News: 35th TTSB exercise validates equipment, skills
Story by Sgt. Ashley Cohen
FORT GORDON, Ga.— Soldiers of the 35th Signal Brigade (Theater Tactical) revitalized their expeditionary culture by proving their tactical skills, validating equipment, and exemplifying mission readiness during a brigade-wide field training exercise that was spearheaded at Fort Gordon, Georgia, May 19-22.
All four battalions, spanning from Joint Base Lewis-McChord, Washington, to Fort Bragg, North Carolina, were tasked to establish an operating base, employ communications systems, and rapidly move all equipment and reestablish connection once during the day and once at night during the exercise titled “Operation Lion’s Creed.”
“It was a great exercise for the brigade as we were able to mission-command units actually moving on the battlefield, which we would do in a real-life scenario,” said Maj. Jennifer Mendel, brigade operations officer in charge, 35th TTSB. “It was good for us to work with those systems as a Brigade; keeping track unit locations and understanding that they may only be there for a short period of time before moving again. It was a very realistic exercise.”
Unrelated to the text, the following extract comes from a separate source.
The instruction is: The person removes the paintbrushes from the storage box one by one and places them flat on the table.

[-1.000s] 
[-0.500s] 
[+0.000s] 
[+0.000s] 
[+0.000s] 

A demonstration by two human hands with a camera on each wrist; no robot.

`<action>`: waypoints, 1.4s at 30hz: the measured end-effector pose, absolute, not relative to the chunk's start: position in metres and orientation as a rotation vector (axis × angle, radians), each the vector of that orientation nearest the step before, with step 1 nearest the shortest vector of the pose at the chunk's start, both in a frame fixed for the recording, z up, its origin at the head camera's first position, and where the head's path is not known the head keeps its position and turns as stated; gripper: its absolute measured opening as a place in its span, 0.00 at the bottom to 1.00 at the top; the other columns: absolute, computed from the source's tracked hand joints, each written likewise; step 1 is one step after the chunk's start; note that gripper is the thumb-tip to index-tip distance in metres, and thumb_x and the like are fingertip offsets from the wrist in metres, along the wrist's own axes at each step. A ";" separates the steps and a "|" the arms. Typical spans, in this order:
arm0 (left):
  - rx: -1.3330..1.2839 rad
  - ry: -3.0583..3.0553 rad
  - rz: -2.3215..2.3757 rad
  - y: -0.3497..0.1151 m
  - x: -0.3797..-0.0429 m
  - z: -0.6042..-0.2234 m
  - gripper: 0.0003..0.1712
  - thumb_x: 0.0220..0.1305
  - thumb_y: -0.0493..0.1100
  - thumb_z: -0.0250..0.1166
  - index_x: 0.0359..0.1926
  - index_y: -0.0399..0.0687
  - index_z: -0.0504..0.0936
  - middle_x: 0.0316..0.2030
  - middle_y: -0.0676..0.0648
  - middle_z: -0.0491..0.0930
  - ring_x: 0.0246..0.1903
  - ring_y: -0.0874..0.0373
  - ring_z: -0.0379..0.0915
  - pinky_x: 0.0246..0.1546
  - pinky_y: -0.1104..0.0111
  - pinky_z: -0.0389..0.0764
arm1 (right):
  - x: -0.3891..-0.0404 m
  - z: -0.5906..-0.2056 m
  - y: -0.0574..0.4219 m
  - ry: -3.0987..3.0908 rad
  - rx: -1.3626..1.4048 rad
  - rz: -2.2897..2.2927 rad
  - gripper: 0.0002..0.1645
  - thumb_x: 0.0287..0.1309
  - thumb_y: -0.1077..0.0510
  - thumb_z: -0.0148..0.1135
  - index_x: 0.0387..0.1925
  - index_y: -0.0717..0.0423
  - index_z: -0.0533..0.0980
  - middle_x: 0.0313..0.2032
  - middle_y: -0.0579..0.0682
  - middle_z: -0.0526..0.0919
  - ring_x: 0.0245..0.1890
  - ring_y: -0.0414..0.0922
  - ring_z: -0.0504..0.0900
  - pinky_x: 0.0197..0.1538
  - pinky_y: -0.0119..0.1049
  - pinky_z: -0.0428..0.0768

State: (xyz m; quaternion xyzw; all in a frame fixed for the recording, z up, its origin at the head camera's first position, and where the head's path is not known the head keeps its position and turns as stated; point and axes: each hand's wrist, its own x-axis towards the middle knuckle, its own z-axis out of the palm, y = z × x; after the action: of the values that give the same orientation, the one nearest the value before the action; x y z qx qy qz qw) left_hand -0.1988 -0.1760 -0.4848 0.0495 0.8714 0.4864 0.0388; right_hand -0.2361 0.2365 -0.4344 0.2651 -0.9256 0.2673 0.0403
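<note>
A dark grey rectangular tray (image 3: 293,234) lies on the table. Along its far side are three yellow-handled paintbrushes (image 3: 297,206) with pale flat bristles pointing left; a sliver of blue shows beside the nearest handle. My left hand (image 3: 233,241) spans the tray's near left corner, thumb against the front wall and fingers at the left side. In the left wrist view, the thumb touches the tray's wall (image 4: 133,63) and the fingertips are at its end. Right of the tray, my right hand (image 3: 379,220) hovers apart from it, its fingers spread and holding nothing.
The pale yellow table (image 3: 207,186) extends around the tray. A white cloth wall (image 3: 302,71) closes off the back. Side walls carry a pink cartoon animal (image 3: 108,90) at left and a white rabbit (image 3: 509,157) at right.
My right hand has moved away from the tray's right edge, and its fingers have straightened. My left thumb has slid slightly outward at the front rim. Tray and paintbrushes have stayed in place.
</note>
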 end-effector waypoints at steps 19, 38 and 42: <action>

The brigade FTX also prepared Bravo Company, 67th Signal Battalion (Expeditionary), for Vibrant Response 2014, a national training exercise that will ensure the battalions readiness for Defense Chemical, Radiological, Biological, Nuclear, and Explosive Response Force missions in the future and validated Alpha Company, 63rd Signal Battalion (Expeditionary) for Global Response Force missions.
“We did stability operations for years where we were at a fixed site and we have to get back to the field craft,” Mendel said. “It was really great to be able to exercise those skills that we generally don’t or hadn’t been using in so long.”
The exercise proved a bit uncomfortable for some who were unaccustomed to the environment, their new teams, equipment and updates added Mendel.
“I’ve been able to cross train with [Joint Network Node] and the Phoenix,” said Spc. Ned A. Bennett, a satellite communication systems operator-maintainer and Nehawka, Nebraska, native, with Bravo Company, 67th ESB, 35th TTSB, who has most recently been on a Satellite Transportable Terminal team.
“Learning more and reacquainting with the Phoenix plus learning the JNN has been beneficial. It also allowed the brigade commander and other leadership an opportunity to understand what improvements could be made in training and equipment to enhance overall mission capabilities.
“Some of the equipment just doesn’t want to work but the good thing about that is that you tend to learn a lot, like what to look for when there are problems,” said Bennett. “If everything works all the time you never learn what you should do when something goes wrong. It helps us communicate. We find these little hiccups and make ourselves better for it.”
Many of the equipment issues that the signal teams faced couldn’t have been identified during day-to-day maintenance but required the trials of real-life operations, Bennett added. Those shortcomings, once properly annotated, are intended to be addressed and alleviated by the brigade’s next FTX in the summer.
Though it was far from flawless, the exercise still united the brigade in tactical scenarios and provided opportunity for all involved to grow individually and collectively into a more battletested and battle focused team.